Keira Knightley and Michael Caine kicking soccer balls. Rob Lowe and Russell Crowe on hockey skates. Madonna making a catch in the outfield, and Ray Liotta batting from the wrong side of the plate. Sports films are known for performances that stretch credibility, with actors trying to look like athletes (and athletes sometimes trying to look like actors). We asked some of our writers for their nominations for the worst attempts by an actor to play an athlete.
Ronald Reagan in Knute Rockne, All American. Though impeccably dressed by the costume department, Ronald Reagan is otherwise unwatchable as Notre Dame football player George Gipp. Allegedly, Reagan pushed hard for the role and even boasted that he had met Gipp, which is highly unlikely as he was nine years old when the latter died. Particularly egregious is the famous deathbed scene in which a dying Gipp implores his coach to “win just one for the Gipper.” Reagan is so oily, and unsurprisingly (pitifully?) this line went on to christen Reagan “the Gipper” in his political life as well as to energize the entire Republican Party. The only good thing to come from this terrible performance is Leslie Nielsen’s parody in Airplane!.
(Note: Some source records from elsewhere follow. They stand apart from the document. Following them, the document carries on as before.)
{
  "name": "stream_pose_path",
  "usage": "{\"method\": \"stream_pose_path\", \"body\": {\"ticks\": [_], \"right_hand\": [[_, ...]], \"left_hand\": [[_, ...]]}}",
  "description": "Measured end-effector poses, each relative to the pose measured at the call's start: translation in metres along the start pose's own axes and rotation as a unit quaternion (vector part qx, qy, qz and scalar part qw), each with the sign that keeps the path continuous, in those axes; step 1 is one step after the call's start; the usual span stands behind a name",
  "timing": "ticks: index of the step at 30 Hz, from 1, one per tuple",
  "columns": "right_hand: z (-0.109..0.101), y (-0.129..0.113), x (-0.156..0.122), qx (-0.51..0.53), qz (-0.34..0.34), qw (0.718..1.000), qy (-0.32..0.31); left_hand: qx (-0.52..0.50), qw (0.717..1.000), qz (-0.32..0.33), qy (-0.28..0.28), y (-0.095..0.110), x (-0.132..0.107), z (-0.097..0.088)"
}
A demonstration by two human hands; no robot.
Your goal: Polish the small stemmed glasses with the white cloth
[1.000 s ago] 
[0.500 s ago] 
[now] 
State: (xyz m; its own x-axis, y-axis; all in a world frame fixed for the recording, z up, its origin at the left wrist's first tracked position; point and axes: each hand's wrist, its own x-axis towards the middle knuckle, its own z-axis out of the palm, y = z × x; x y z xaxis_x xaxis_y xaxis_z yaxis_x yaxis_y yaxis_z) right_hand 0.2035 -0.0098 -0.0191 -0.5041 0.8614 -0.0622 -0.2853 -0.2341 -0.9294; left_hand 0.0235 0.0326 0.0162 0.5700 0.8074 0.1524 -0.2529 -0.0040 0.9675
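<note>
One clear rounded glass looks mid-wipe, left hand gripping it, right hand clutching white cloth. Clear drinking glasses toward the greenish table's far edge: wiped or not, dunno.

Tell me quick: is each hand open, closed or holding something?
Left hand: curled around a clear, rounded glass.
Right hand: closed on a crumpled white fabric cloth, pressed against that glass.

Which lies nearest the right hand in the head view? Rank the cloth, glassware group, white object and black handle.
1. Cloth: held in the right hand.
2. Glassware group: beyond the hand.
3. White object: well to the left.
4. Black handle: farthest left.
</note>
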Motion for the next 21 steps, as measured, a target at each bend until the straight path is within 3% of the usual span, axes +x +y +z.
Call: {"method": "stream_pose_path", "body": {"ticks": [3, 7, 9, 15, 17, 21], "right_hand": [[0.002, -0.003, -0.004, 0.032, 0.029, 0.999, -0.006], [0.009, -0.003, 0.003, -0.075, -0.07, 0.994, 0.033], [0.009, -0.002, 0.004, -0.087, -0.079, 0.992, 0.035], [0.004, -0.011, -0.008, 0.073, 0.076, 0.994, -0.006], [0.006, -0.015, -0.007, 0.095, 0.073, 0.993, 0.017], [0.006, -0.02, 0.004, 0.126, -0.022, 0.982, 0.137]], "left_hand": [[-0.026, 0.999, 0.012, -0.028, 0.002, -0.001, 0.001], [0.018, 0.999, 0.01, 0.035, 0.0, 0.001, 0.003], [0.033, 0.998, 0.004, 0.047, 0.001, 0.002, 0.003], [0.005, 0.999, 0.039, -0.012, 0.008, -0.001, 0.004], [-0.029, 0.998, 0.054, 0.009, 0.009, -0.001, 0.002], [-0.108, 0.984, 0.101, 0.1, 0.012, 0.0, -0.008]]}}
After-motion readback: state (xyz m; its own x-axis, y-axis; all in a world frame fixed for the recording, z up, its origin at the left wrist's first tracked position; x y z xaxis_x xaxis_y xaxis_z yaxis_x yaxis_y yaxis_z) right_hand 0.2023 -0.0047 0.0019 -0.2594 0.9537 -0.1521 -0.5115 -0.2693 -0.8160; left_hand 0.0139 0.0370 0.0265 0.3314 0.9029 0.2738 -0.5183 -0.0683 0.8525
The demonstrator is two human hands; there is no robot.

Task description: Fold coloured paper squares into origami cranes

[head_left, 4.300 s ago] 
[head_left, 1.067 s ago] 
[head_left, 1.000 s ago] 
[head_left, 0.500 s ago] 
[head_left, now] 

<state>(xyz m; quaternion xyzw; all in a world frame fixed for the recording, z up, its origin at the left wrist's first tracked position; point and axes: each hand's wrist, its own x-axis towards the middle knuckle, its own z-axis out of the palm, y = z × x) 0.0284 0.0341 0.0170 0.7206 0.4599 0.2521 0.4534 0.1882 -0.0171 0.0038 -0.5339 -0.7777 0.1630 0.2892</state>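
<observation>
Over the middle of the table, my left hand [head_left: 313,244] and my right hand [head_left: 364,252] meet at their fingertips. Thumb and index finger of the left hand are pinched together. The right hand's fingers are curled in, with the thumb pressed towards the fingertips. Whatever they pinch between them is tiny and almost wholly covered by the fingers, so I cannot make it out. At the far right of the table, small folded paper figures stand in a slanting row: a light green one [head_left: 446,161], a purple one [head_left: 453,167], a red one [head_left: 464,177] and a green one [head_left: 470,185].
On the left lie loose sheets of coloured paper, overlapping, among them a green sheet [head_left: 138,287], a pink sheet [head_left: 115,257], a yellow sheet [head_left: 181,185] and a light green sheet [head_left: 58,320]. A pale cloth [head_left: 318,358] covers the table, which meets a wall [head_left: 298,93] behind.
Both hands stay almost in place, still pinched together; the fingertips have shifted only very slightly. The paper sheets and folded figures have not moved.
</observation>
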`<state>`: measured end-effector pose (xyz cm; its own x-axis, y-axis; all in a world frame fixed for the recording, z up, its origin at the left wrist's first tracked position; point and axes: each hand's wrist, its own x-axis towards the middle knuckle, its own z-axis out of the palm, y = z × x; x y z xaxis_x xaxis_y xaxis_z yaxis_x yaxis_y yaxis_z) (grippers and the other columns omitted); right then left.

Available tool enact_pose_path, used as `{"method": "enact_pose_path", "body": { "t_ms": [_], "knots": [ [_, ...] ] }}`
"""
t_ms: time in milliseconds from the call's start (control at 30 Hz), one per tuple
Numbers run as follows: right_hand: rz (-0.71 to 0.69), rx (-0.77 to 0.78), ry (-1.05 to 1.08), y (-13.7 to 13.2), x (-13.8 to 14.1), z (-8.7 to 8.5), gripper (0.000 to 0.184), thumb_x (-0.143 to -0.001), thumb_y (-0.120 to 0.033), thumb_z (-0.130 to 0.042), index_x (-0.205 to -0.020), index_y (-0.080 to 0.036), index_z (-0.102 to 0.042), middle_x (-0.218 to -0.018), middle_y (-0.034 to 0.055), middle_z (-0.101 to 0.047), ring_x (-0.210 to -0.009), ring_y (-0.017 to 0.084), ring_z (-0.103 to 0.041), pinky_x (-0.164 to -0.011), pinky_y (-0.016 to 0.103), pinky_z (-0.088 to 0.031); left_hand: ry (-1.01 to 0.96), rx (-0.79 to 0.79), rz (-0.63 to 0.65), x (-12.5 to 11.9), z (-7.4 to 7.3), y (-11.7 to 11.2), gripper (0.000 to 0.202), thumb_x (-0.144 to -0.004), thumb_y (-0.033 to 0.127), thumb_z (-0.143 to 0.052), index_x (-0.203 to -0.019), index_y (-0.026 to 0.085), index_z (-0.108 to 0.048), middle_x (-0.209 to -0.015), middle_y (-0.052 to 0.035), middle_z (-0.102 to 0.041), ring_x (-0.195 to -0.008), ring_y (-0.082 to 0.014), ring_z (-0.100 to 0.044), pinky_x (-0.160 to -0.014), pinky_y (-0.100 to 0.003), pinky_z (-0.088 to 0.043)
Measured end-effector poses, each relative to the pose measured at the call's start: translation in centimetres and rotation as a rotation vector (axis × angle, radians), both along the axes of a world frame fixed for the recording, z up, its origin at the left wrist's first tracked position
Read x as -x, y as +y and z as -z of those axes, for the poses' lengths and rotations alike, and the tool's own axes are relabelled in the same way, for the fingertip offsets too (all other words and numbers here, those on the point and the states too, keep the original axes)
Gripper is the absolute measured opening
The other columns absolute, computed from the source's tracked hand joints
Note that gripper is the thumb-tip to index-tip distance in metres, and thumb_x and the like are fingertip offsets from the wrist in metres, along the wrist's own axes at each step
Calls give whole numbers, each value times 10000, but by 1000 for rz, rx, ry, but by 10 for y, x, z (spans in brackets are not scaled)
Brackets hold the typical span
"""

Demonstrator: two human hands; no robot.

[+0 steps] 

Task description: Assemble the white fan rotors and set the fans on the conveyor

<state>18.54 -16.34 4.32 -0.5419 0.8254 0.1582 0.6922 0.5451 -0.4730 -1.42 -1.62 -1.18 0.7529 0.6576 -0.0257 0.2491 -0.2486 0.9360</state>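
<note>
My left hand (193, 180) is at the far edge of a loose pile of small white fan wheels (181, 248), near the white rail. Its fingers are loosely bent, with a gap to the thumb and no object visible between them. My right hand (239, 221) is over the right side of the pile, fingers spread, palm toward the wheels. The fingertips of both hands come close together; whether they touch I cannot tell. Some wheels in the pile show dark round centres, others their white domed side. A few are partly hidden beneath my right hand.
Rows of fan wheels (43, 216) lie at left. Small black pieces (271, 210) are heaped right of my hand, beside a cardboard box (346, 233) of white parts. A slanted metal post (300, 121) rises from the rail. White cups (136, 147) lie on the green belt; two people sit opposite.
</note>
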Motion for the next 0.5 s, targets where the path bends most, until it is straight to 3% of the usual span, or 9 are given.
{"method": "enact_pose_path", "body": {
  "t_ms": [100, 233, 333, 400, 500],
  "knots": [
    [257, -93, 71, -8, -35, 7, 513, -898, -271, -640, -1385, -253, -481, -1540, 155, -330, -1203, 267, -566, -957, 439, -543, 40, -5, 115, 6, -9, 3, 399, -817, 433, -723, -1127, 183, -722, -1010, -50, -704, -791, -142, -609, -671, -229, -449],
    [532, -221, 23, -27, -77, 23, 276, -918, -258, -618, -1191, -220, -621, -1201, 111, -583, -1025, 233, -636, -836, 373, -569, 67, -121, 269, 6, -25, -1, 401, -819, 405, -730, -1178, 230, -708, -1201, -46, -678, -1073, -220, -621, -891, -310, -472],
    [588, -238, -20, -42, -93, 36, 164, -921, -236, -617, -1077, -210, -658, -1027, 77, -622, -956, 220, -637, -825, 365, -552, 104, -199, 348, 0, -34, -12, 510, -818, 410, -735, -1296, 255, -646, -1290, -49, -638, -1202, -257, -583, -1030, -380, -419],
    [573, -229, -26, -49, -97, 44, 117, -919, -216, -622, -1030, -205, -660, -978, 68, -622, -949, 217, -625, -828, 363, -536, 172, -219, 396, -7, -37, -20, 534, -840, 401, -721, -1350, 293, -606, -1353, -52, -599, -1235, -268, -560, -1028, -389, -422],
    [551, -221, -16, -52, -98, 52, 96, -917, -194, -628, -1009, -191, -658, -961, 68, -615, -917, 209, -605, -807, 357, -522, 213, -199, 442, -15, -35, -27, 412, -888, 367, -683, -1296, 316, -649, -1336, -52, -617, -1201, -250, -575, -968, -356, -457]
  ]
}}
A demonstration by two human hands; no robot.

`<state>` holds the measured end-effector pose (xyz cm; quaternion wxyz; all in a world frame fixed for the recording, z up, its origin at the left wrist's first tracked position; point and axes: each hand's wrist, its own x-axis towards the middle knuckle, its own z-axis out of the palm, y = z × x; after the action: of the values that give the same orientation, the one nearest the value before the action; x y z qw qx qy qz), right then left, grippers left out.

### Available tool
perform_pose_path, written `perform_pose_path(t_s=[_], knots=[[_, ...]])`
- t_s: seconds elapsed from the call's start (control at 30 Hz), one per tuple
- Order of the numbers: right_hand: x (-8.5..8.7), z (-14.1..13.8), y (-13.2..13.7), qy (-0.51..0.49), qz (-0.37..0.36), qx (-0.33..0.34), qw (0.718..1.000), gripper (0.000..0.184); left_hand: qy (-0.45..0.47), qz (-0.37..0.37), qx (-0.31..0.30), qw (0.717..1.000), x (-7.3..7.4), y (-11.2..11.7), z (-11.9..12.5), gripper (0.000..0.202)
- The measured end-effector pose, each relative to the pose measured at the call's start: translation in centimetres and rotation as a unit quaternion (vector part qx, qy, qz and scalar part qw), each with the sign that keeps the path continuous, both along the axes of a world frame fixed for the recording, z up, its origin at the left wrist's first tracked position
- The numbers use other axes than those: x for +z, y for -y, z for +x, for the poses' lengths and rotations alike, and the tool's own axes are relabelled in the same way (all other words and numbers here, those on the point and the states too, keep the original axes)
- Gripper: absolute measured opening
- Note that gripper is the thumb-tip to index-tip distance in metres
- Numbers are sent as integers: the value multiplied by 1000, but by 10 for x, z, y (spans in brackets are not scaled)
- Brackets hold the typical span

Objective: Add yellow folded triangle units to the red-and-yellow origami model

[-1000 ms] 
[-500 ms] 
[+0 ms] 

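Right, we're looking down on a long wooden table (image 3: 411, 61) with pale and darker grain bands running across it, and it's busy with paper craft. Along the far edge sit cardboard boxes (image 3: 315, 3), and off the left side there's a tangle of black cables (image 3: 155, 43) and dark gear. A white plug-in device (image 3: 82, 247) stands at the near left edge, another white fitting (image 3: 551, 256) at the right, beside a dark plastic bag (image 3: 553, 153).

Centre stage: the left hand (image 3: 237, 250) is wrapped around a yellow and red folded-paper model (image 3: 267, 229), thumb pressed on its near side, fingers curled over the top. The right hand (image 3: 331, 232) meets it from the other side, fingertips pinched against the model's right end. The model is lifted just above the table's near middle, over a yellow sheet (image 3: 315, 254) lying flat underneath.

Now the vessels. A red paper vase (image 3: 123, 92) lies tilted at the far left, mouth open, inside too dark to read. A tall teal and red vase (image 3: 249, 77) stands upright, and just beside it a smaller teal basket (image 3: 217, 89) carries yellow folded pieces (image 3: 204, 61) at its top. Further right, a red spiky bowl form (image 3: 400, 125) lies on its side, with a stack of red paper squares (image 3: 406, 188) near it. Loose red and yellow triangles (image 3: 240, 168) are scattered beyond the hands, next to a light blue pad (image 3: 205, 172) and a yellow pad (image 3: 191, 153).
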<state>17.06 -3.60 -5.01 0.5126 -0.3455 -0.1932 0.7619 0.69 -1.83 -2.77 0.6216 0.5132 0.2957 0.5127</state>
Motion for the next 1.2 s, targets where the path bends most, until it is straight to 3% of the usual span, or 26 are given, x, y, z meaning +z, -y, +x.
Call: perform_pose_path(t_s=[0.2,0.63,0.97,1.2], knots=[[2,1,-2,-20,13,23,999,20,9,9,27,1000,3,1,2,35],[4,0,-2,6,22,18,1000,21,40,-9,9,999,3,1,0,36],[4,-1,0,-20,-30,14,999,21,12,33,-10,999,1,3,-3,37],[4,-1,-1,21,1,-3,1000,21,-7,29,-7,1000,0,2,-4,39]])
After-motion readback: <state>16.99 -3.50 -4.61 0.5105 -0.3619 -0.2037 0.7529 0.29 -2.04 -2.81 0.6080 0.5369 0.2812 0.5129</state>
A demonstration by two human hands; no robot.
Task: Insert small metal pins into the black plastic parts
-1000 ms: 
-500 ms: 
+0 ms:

-Lucia Trimbur teaches sociology at John Jay College and the CUNY Graduate Center. She is author of Come Out Swinging: The Changing World of Boxing at Gleason’s Gym.
Kevin Costner is the worst ever. In everything. The dude just makes the same movie over and over – insert Sport X, pretend you’re an Everyman, overcome adversity, rinse and repeat. I bet he would make Dances with Wolves now only if it was a movie about wolf hunting (or maybe if it was an animal dancing competition, and he was the grizzled-but-likable Everyman dance coach.)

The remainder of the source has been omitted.